◆ Your instructions ◆
Report every line in the records below that holds the word "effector".

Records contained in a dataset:
+ + + + + + +
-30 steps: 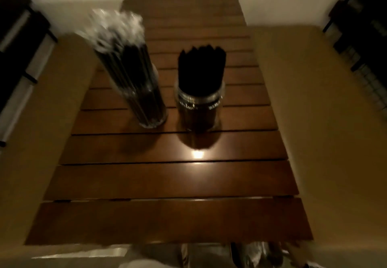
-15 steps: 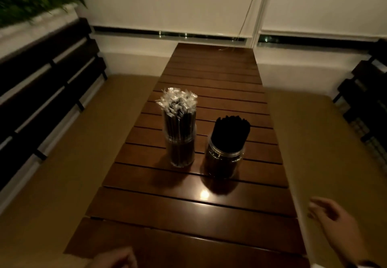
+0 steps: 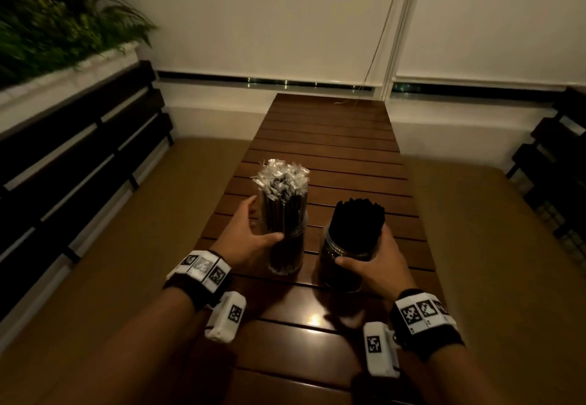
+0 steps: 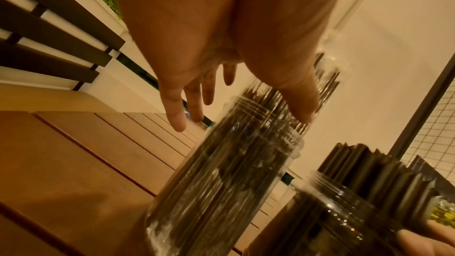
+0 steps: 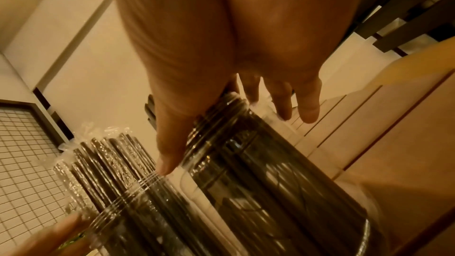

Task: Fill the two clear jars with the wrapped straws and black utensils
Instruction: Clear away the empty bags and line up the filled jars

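Observation:
Two clear jars stand side by side on a slatted wooden table (image 3: 333, 138). The tall narrow jar (image 3: 287, 255) on the left holds wrapped straws (image 3: 280, 179), which stick out well above its rim. The wider jar (image 3: 344, 273) on the right is packed with black utensils (image 3: 358, 217). My left hand (image 3: 266, 219) spans the straw jar (image 4: 221, 192): the thumb lies near its rim, and the straight fingers (image 4: 177, 116) stand apart on its left. My right hand (image 3: 363, 246) spans the utensil jar (image 5: 283, 192), thumb on the threaded neck, straight fingers (image 5: 309, 108) past its right side.
Tan cushioned benches (image 3: 126, 246) (image 3: 491, 230) run along both sides of the table, with dark slatted backrests (image 3: 79, 157) behind them. Plants (image 3: 47, 24) sit above the left backrest. The table's far half is bare wood, and a white wall closes off the far end.
Both hands have risen from the table's near edge and reached forward to the jars, left to the straw jar, right to the utensil jar. The jars have not shifted.

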The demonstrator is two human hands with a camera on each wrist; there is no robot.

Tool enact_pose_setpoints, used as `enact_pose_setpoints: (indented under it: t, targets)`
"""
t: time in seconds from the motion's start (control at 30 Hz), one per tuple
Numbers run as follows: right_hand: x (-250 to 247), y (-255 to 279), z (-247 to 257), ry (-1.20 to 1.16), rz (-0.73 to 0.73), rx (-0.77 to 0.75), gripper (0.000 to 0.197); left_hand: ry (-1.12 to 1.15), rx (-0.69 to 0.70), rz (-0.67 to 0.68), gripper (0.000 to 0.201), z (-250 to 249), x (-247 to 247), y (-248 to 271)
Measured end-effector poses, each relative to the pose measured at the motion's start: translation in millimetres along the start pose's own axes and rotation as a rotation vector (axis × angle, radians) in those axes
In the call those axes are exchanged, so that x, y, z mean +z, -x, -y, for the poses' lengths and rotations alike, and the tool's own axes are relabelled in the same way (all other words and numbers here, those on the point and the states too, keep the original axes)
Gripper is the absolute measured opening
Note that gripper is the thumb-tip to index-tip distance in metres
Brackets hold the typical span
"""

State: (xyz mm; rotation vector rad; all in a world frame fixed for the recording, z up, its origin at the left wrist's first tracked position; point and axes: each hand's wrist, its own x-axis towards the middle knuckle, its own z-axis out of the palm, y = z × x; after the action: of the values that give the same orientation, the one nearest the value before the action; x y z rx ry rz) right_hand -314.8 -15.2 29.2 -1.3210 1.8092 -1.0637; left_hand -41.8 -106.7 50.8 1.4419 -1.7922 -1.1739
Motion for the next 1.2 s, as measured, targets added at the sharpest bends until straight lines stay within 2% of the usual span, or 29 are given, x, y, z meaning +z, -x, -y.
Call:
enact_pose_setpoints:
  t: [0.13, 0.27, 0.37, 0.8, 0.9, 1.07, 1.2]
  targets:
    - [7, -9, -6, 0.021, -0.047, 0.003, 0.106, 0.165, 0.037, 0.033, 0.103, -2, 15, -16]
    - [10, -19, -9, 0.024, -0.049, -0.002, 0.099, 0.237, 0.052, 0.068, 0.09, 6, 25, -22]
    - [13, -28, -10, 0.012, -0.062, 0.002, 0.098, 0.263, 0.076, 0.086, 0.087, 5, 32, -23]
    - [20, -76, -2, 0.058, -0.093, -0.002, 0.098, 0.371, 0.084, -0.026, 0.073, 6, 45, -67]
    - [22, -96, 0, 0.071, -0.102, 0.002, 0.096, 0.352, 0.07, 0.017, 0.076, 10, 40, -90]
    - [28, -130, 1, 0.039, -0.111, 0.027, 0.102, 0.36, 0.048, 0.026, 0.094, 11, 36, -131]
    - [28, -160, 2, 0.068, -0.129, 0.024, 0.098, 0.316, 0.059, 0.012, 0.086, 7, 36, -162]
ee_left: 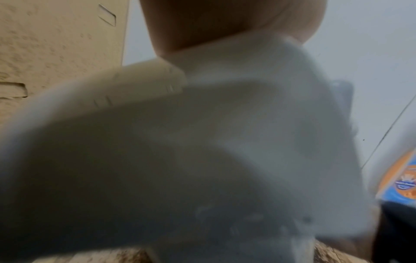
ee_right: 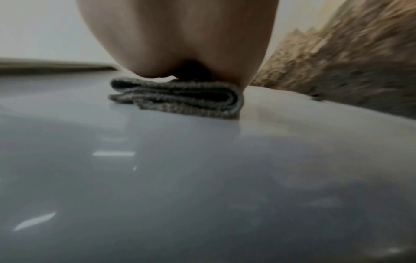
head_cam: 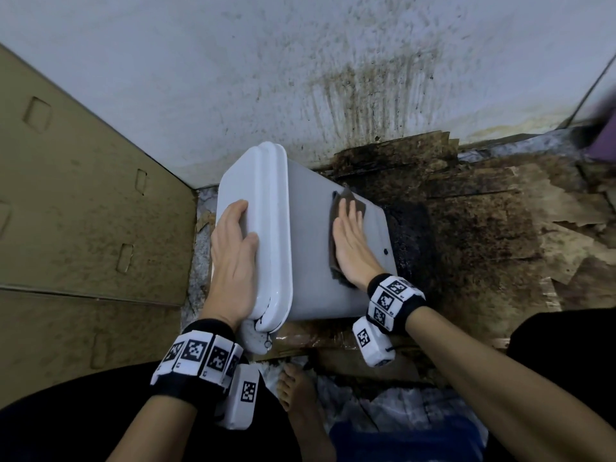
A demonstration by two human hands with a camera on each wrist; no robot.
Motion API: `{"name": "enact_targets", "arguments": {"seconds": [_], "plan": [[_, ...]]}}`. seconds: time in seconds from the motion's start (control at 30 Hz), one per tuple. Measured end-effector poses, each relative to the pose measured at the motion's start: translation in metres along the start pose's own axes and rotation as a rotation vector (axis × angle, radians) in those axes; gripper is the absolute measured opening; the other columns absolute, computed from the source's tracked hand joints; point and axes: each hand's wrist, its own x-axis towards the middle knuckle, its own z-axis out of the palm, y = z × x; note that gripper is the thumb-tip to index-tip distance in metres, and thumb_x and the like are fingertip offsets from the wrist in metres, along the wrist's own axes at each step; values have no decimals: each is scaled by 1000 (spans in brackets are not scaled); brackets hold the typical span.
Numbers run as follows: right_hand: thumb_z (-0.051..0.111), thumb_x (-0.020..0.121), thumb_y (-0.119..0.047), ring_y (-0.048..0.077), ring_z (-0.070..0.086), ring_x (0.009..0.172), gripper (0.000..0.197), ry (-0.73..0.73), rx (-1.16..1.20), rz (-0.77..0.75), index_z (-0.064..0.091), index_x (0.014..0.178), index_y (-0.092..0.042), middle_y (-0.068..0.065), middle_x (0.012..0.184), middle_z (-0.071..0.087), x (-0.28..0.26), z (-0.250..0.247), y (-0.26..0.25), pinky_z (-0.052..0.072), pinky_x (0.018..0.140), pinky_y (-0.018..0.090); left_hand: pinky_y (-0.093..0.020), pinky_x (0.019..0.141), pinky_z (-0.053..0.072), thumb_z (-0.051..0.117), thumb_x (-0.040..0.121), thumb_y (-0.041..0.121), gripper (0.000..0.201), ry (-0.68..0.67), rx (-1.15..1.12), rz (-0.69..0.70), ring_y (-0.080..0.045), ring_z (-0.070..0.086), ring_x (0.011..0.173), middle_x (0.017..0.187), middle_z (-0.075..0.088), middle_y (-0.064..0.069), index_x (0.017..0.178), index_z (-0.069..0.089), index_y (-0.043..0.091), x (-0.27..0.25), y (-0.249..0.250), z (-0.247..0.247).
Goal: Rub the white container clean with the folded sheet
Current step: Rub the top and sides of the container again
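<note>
The white container (head_cam: 301,235) lies on its side in the middle of the head view, on stained cardboard (head_cam: 483,228) at the foot of a spattered wall (head_cam: 300,61). The left hand (head_cam: 233,255) steadies its lid end, fingers (head_cam: 233,213) loosely wrapped over the edge. The right hand (head_cam: 350,241) presses the folded sheet (head_cam: 336,225) flat on the upper side, fingers straight and together. For a good rub, keep the palm flat so the folds stay stacked, stroke lengthwise, and brace firmly so the container cannot roll.
</note>
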Motion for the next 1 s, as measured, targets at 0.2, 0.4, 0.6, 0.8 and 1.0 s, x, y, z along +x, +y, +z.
{"name": "enact_targets", "arguments": {"seconds": [0.2,0.4,0.6,0.8,1.0], "plan": [[12,110,-38,6,-22,152,53,-6,55,-212,-7,160,-35,-9,168,-17,-35,20,-50,-12,122,34,-44,123,18,28,101,34,53,5,25,5,-7,19,143,154,28,14,154,27,27,-1,9,4],[11,105,-50,0,-20,151,60,64,-68,-285,-6,160,-34,-12,168,-15,-56,30,-41,-7,126,33,-44,123,19,28,102,32,52,15,42,11,-6,20,143,154,31,11,153,28,25,-2,12,4],[17,105,-51,-1,-15,152,59,110,-39,-252,-2,160,-39,-15,169,-10,-77,38,-28,-1,127,37,-46,123,19,28,102,31,51,25,33,42,-9,22,143,153,32,7,152,29,23,-5,12,5],[31,110,-38,-7,3,152,48,173,161,-195,22,156,-44,-19,167,11,-96,34,-17,8,127,32,-45,123,18,30,99,33,53,27,-6,30,-10,22,143,154,31,8,151,31,25,-5,17,9],[37,109,-26,-3,37,141,41,313,391,-82,45,148,-37,-17,153,43,-108,24,-24,28,122,28,-28,117,13,27,99,35,56,36,55,53,-12,22,144,157,31,4,153,30,21,-5,27,18]]}}
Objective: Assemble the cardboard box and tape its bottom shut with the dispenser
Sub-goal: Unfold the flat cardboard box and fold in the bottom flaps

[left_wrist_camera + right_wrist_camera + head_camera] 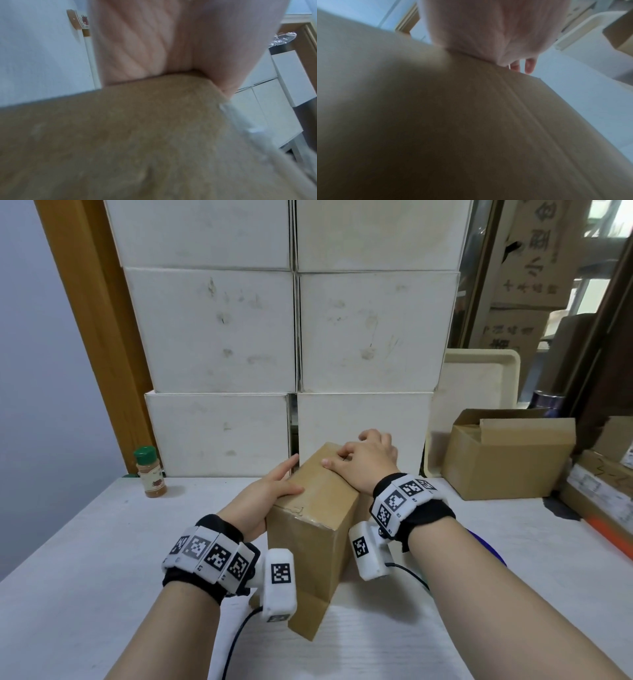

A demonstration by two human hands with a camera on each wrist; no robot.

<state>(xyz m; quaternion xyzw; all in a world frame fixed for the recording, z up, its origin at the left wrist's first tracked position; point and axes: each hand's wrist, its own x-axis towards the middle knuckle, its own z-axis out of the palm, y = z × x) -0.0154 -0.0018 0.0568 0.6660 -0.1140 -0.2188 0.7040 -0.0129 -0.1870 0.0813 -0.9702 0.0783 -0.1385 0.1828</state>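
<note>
A brown cardboard box [308, 539] stands upright on the white table [85, 559], with a loose flap at its bottom front. My left hand [270, 491] grips its top left edge, thumb lying on the top and fingers along the left side. My right hand [359, 460] rests on the top with fingers curled over the far right edge. The left wrist view shows my left hand [154, 40] against the box [120, 135]. In the right wrist view the fingertips of my right hand [488, 27] reach past the edge of the box [436, 121]. No dispenser is plainly visible.
Stacked white boxes [294, 337] form a wall just behind the box. A spice jar with a green cap [150, 472] stands at the back left. An open brown carton [507, 457] and a cream tray [479, 381] are at the right. A blue object [489, 546] peeks out behind my right forearm.
</note>
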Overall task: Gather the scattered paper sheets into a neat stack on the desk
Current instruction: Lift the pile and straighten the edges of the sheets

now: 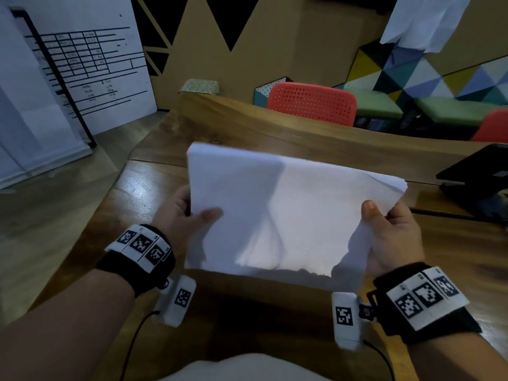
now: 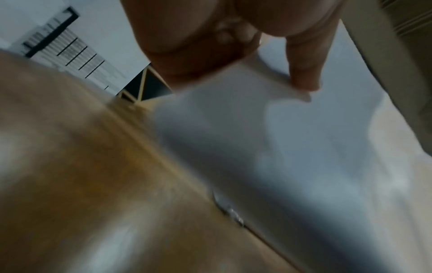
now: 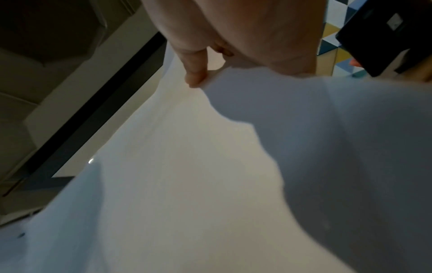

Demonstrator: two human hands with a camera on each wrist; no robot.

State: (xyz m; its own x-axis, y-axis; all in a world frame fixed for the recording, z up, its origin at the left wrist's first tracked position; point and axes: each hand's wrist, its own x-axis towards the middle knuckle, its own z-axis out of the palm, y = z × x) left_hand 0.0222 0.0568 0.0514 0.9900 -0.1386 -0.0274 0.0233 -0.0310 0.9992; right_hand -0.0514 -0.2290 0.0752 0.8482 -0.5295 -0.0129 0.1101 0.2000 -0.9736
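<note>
A bundle of white paper sheets [image 1: 277,213] is held tilted above the wooden desk [image 1: 143,188], its far edges roughly aligned and the right corner fanned. My left hand [image 1: 189,215] grips the bundle's left edge, thumb on top and fingers underneath. My right hand [image 1: 390,232] grips the right edge the same way. In the left wrist view the thumb of my left hand [image 2: 301,73] presses on the paper sheets [image 2: 268,147]. In the right wrist view my right hand [image 3: 198,73] pinches the paper sheets [image 3: 327,147]. The underside of the bundle is hidden.
A black laptop [image 1: 478,171] with a cable lies at the desk's right edge. A large printed board [image 1: 82,70] leans at the left. Red chairs [image 1: 313,103] stand beyond the desk's raised far edge. A small patterned box [image 1: 199,86] sits behind that edge.
</note>
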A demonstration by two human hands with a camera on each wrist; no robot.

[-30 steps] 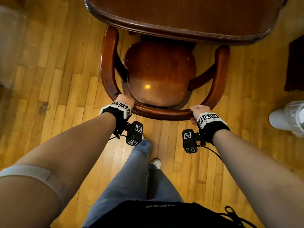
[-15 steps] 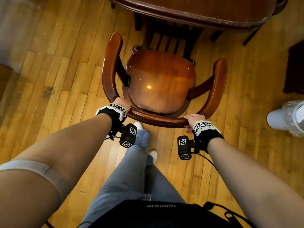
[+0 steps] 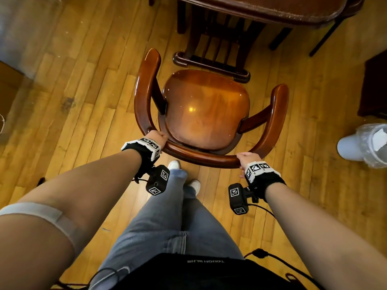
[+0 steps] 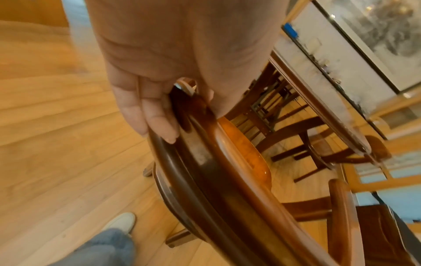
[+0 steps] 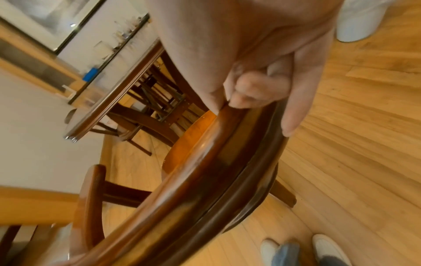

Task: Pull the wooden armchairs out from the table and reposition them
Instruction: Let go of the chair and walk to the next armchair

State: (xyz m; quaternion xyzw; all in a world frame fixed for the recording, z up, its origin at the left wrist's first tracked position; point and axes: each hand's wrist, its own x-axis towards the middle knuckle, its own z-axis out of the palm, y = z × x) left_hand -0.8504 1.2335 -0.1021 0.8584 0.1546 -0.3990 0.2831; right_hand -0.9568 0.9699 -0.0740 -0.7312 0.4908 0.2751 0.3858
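Observation:
A wooden armchair [image 3: 206, 109] with a curved back rail and a glossy round seat stands on the plank floor, clear of the dark wooden table [image 3: 278, 9] at the top. My left hand [image 3: 156, 137] grips the left end of the curved back rail [image 4: 227, 180], fingers wrapped under it. My right hand [image 3: 248, 159] grips the same rail [image 5: 187, 176] on the right, fingers curled around its underside. The chair's arms point toward the table.
The table's pedestal base [image 3: 211, 57] and legs stand just beyond the chair seat. A white plastic-wrapped object [image 3: 364, 146] lies on the floor at the right. A dark piece of furniture [image 3: 374, 86] is at the right edge. My feet [image 3: 184, 174] are behind the chair.
The armchair has slid back out from under the table toward me, with both hands still on its back rail. The table's base has come into view.

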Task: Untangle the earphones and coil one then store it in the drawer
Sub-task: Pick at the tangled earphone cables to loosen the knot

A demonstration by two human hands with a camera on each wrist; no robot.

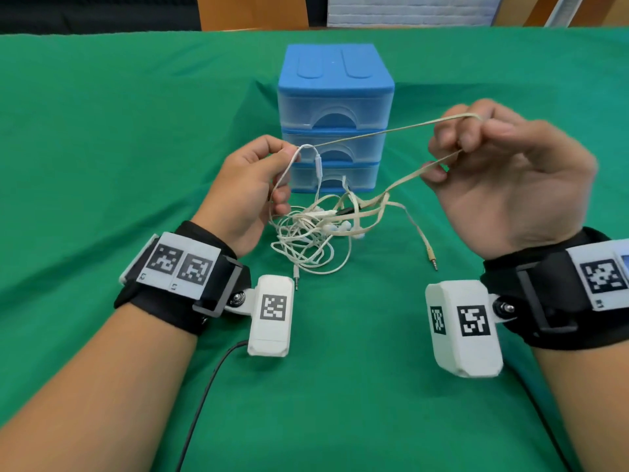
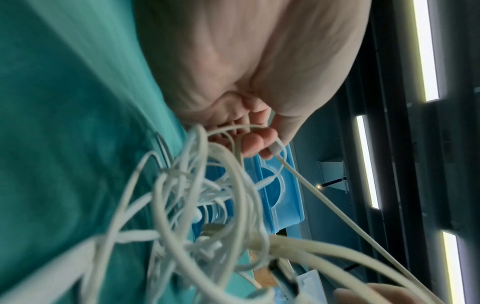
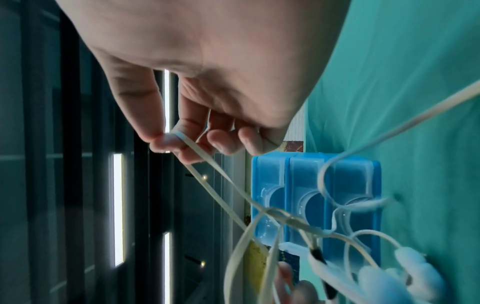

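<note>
Two tangled earphones lie in a heap on the green cloth in front of the blue drawer unit, whose three drawers are closed. My left hand pinches the thin white cable just above its inline remote; the left wrist view shows this left hand above the tangle. My right hand is raised and pinches a loop of the flat beige cable, stretched between both hands. In the right wrist view the right hand holds that flat cable in front of the drawer unit.
Two jack plugs lie on the cloth, one right of the heap and one at its near edge. White earbuds sit in the tangle. A black wire trails from my left wrist camera. Green cloth covers the table.
</note>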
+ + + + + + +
◆ Output for this exercise ◆
Measured end-effector poses, each relative to the pose measured at the motion's start: translation in millimetres along the start pose's own axes and rotation as a rotation vector (axis × angle, radians) in those axes
Motion API: `{"name": "enact_targets", "arguments": {"seconds": [_], "plan": [[_, ...]]}}`. seconds: time in seconds from the motion's start (control at 30 Hz), one per tuple. Measured end-effector poses, each relative to the pose measured at the motion's start: translation in metres along the start pose's own axes and rotation as a rotation vector (axis × angle, radians) in those axes; gripper is the absolute measured opening; the other columns absolute, computed from the source's tracked hand joints; point and axes: each hand's wrist, its own x-axis towards the middle knuckle, its own z-axis out of the palm, y = z × x; note that gripper is the thumb-tip to index-tip distance in metres, and thumb_x and the like are fingertip offsets from the wrist in metres, along the wrist's own axes at each step; values have no decimals: each is scaled by 1000 (spans in brackets are not scaled); brackets hold the typical span.

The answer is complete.